(Aim of the exercise) Transcribe every record verbatim; no pictures.

+ + + +

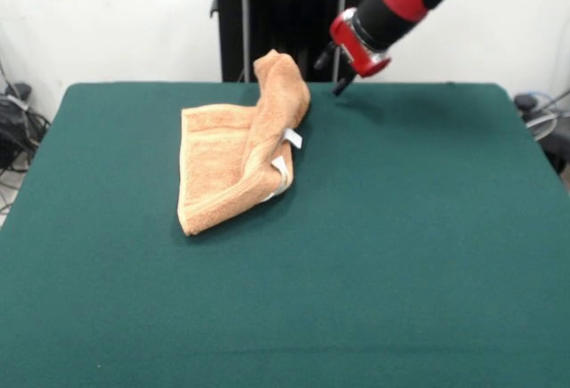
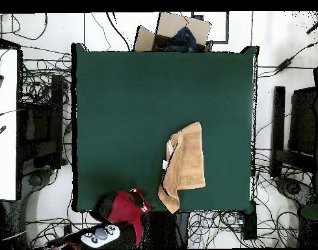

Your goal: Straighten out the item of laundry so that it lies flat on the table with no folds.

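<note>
The towel [image 1: 239, 164] is left folded and bunched at upper centre; the gripper [image 1: 341, 75] is lifted clear, its opening not discernible.

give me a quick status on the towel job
Gripper off the towel, finger state unclear. Towel folded over, bunched at table's far edge. Nothing in the way.

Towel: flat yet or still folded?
Folded. The towel is doubled over itself, one edge bunched up in a ridge; white tag showing.

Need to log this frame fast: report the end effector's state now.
End effector: raised above the dark green felt table, apart from the folded peach-orange terry-cloth towel, holding nothing; open or closed cannot be told.
</note>
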Robot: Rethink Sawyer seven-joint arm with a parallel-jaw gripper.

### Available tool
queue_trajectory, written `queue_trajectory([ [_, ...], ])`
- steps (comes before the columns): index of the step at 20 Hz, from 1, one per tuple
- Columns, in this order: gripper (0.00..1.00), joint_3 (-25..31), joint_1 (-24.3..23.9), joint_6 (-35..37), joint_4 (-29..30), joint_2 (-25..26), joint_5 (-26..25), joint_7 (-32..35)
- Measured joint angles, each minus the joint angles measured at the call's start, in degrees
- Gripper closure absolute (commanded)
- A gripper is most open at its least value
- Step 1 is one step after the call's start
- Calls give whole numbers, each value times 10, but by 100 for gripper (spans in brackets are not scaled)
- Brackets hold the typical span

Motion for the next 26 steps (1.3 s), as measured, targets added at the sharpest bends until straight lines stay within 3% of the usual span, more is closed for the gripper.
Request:
queue_trajectory([
  [6, 0, 8, -24, -67, 0, 4, -10, 0],
  [13, 0, 12, -38, -91, 0, 11, -18, 0],
  [21, 0, 12, -60, -96, 1, 10, -55, 0],
  [26, 0, 14, -80, -137, 8, 10, -92, 0],
])
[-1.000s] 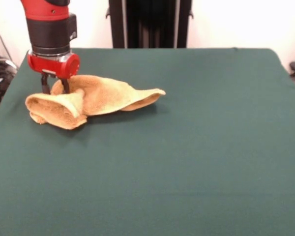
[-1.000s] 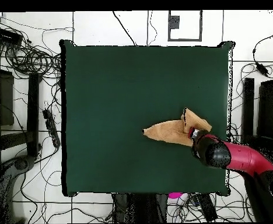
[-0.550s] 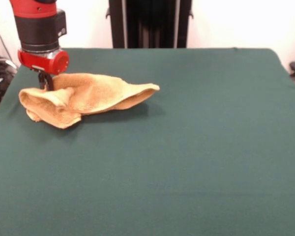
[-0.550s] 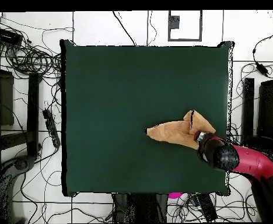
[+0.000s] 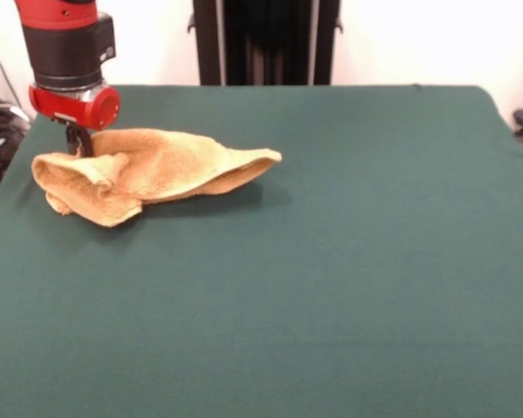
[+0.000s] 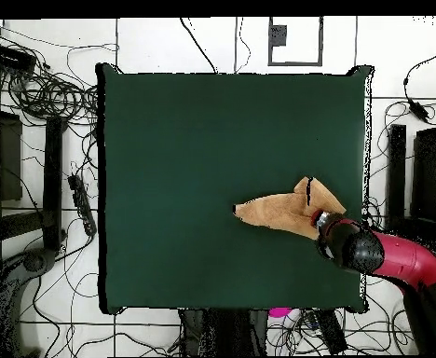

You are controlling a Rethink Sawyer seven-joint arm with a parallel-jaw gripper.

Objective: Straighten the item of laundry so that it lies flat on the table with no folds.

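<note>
My end effector (image 5: 77,139) is dipping behind the crumpled towel (image 5: 148,171), seemingly pinching its edge, though I cannot tell; the towel is lying folded near the desk (image 5: 331,261) corner.

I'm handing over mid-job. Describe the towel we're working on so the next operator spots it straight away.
Start from the big dark green table, then look to the side where the red and black arm comes down. Under the gripper lies the towel, a crumpled orange-tan terry cloth folded over itself, with one pointed corner stretching toward the table's middle. It is the only thing on the green cloth.
</note>
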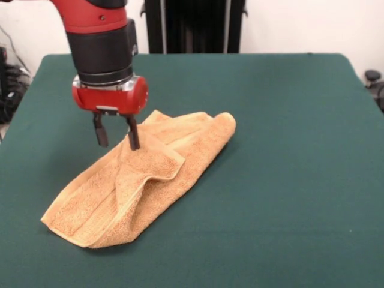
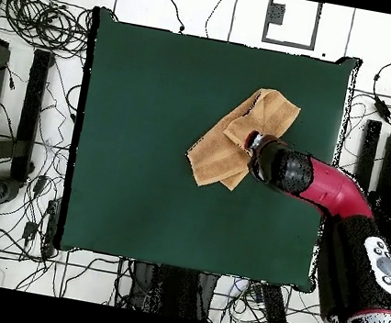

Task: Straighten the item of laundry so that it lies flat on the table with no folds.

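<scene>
From the front, your gripper [image 1: 116, 133] hangs with its fingers spread, nothing held, right over the towel's [image 1: 144, 180] upper folded edge; the towel runs diagonally across the table [image 1: 288, 180]. Overhead, the arm hides those fingers, but you get the full crumpled outline of the towel [image 2: 224, 151], right of center.

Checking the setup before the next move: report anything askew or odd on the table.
The towel is the only odd thing: it lies bunched and diagonal on the table, with a flap folded over its middle. The open gripper stands over its upper layers. No damage shows.
</scene>
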Tool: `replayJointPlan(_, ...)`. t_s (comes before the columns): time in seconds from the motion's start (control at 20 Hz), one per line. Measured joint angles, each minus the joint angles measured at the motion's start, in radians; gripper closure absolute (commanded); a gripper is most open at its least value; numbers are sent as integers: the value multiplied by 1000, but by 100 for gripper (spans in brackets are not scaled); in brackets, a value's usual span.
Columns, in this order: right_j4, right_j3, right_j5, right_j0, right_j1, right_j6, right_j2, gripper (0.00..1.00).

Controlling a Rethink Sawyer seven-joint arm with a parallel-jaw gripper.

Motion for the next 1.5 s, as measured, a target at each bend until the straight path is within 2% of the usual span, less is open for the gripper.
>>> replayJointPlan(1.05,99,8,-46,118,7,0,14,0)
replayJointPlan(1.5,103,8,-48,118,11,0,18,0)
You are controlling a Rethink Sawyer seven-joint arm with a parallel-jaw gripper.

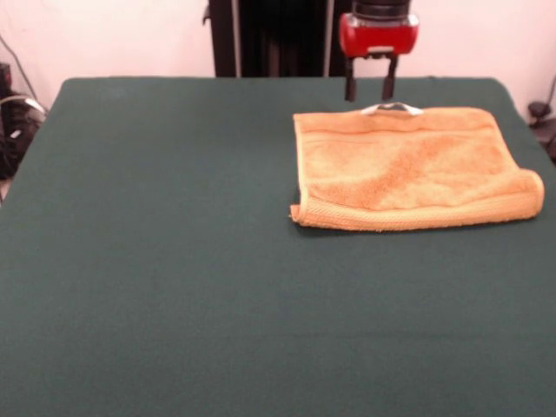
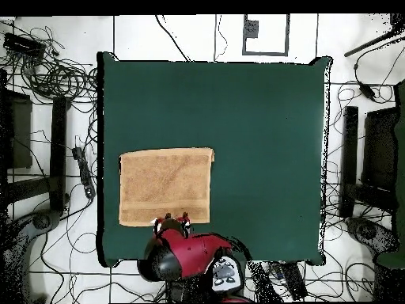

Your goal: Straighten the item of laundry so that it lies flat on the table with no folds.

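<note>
The item of laundry [image 1: 408, 169], an orange-tan terry towel, lies on the dark green table [image 1: 174, 261] in the right half of the front view. Its near edge is doubled over into a thick rolled fold, and a small white tag shows at its far edge. In the overhead view the towel [image 2: 166, 186] sits near the table's [image 2: 261, 142] left side. My gripper [image 1: 369, 87] hangs just above the towel's far edge, over the tag. Its two dark fingers stand apart with nothing between them. From overhead the gripper [image 2: 172, 222] shows at the towel's lower edge.
Cables and dark equipment [image 2: 47, 71] lie on the floor around the table in the overhead view. The towel lies close to the table's edge on that side [image 2: 101, 190].
</note>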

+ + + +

(Exercise result)
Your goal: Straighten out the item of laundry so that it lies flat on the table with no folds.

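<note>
The towel [image 1: 239, 164] is left folded and bunched at upper centre; the gripper [image 1: 341, 75] is lifted clear, its opening not discernible.

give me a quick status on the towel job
Gripper off the towel, finger state unclear. Towel folded over, bunched at table's far edge. Nothing in the way.

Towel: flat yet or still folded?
Folded. The towel is doubled over itself, one edge bunched up in a ridge; white tag showing.

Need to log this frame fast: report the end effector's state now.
End effector: raised above the dark green felt table, apart from the folded peach-orange terry-cloth towel, holding nothing; open or closed cannot be told.
</note>
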Robot: Rethink Sawyer seven-joint arm with a parallel-jaw gripper.

### Available tool
queue_trajectory, written `queue_trajectory([ [_, ...], ])`
- steps (comes before the columns): index of the step at 20 Hz, from 1, one per tuple
- Columns, in this order: gripper (0.00..1.00), joint_3 (-25..31), joint_1 (-24.3..23.9), joint_6 (-35..37), joint_4 (-29..30), joint_2 (-25..26), joint_5 (-26..25), joint_7 (-32..35)
- Measured joint angles, each minus the joint angles measured at the call's start, in degrees
- Gripper closure absolute (commanded)
- A gripper is most open at its least value
- Step 1 is one step after the call's start
- Calls give whole numbers, each value times 10, but by 100 for gripper (spans in brackets are not scaled)
- Brackets hold the typical span

Motion for the next 26 steps (1.3 s), as measured, targets added at the sharpest bends until straight lines stay within 3% of the usual span, more is closed for the gripper.
Request:
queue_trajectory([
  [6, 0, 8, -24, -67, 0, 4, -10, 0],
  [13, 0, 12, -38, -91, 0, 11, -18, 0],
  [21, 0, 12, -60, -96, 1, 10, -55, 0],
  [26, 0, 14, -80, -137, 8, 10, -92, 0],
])
[-1.000s] 
[-1.000s] 
[-0.550s] 
[-0.550s] 
[+0.000s] 
[+0.000s] 

You are controlling a Rethink Sawyer seven-joint arm with a parallel-jaw gripper.

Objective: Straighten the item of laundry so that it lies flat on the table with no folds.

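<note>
My end effector (image 5: 77,139) is dipping behind the crumpled towel (image 5: 148,171), seemingly pinching its edge, though I cannot tell; the towel is lying folded near the desk (image 5: 331,261) corner.

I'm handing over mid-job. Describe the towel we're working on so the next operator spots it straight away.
Start from the big dark green table, then look to the side where the red and black arm comes down. Under the gripper lies the towel, a crumpled orange-tan terry cloth folded over itself, with one pointed corner stretching toward the table's middle. It is the only thing on the green cloth.
</note>
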
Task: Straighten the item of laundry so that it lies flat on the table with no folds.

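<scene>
From the front, your gripper [image 1: 116, 133] hangs with its fingers spread, nothing held, right over the towel's [image 1: 144, 180] upper folded edge; the towel runs diagonally across the table [image 1: 288, 180]. Overhead, the arm hides those fingers, but you get the full crumpled outline of the towel [image 2: 224, 151], right of center.

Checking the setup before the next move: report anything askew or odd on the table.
The towel is the only odd thing: it lies bunched and diagonal on the table, with a flap folded over its middle. The open gripper stands over its upper layers. No damage shows.
</scene>
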Tool: `replayJointPlan(_, ...)`. t_s (comes before the columns): time in seconds from the motion's start (control at 20 Hz), one per line. Measured joint angles, each minus the joint angles measured at the motion's start, in radians; gripper closure absolute (commanded); a gripper is most open at its least value; numbers are sent as integers: the value multiplied by 1000, but by 100 for gripper (spans in brackets are not scaled); in brackets, a value's usual span.
Columns, in this order: right_j4, right_j3, right_j5, right_j0, right_j1, right_j6, right_j2, gripper (0.00..1.00).

Controlling a Rethink Sawyer seven-joint arm with a parallel-jaw gripper.

Motion for the next 1.5 s, as measured, a target at each bend until the straight path is within 2% of the usual span, less is open for the gripper.
>>> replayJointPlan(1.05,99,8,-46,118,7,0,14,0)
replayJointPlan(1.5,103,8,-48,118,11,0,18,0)
You are controlling a Rethink Sawyer seven-joint arm with a parallel-jaw gripper.


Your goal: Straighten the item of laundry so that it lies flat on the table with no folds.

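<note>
The item of laundry [image 1: 408, 169], an orange-tan terry towel, lies on the dark green table [image 1: 174, 261] in the right half of the front view. Its near edge is doubled over into a thick rolled fold, and a small white tag shows at its far edge. In the overhead view the towel [image 2: 166, 186] sits near the table's [image 2: 261, 142] left side. My gripper [image 1: 369, 87] hangs just above the towel's far edge, over the tag. Its two dark fingers stand apart with nothing between them. From overhead the gripper [image 2: 172, 222] shows at the towel's lower edge.
Cables and dark equipment [image 2: 47, 71] lie on the floor around the table in the overhead view. The towel lies close to the table's edge on that side [image 2: 101, 190].
</note>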

This concludes the output.